Abstract
microRNAs (miR/miRNAs) have been demonstrated to function as tumor suppressors and oncogenes, and miRNA polymorphisms may have a role in cancer development. The present study aimed to investigate the association between the miR-146aG>C, miR-149C>T, miR-196a2C>T and miR-499A>G polymorphisms and the risk of hepatocellular carcinoma (HCC) and hepatitis B virus (HBV) infection. A total of 271 patients with HCC and 532 healthy control participants were enrolled in the present study. miR-146aG>C, miR-149C>T, miR-196a2C>T and miR-499A>G polymorphisms were genotyped using the polymerase chain reaction-restriction fragment length polymorphism method. A significant difference was identified in the genotype frequency of miR-196a2C>T in the patients in the case group compared with the control group (χ2=6.88; P=0.032).
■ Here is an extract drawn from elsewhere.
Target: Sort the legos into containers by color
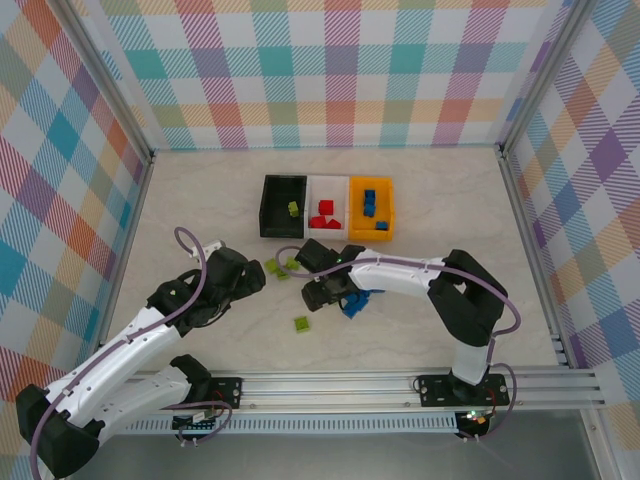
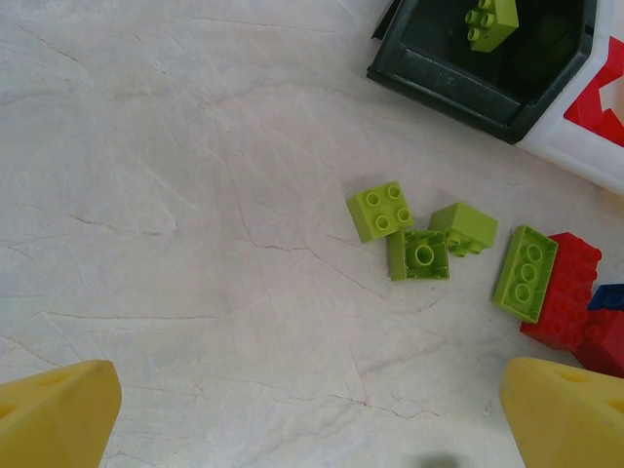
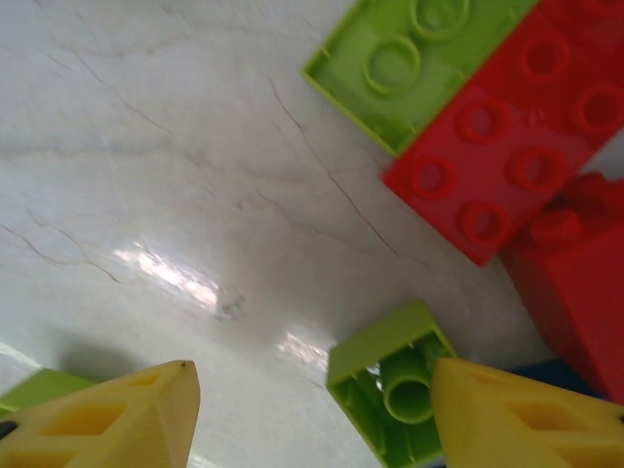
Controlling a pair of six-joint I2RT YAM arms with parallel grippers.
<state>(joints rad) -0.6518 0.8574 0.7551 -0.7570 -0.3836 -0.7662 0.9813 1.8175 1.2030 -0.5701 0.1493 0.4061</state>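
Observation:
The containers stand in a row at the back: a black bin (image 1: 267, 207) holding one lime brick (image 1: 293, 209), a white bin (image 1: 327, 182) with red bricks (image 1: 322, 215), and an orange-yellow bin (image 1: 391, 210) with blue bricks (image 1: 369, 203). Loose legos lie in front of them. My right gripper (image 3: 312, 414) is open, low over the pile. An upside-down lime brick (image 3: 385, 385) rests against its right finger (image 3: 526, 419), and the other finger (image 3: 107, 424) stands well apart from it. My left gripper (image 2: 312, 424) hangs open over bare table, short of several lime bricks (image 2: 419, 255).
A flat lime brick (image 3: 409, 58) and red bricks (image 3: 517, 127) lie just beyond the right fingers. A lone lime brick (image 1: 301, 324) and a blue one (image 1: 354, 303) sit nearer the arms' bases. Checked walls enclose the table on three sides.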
Compared with the CC genotype, the miR-196a2 TT genotype was associated with a significantly reduced risk of HCC [odds ratio (OR), 0.62; 95% confidence interval (CI), 0.38–0.99], and a significantly reduced risk was also found in the dominant (OR, 0.69; 95% CI, 0.49–0.98) and recessive (OR, 0.70; 95% CI, 0.46–1.02) models. Moreover, individuals with HBV who were carrying the miR-196a2 CT and TT genotypes had a significantly reduced risk of HCC (OR, 0.62; 95% CI, 0.41–0.95; and OR, 0.39; 95% CI, 0.20–0.73, respectively). In conclusion, the present study found that the miR-196a2C>T polymorphism has a protective effect in patients with HCC, particularly in those with HBV infection.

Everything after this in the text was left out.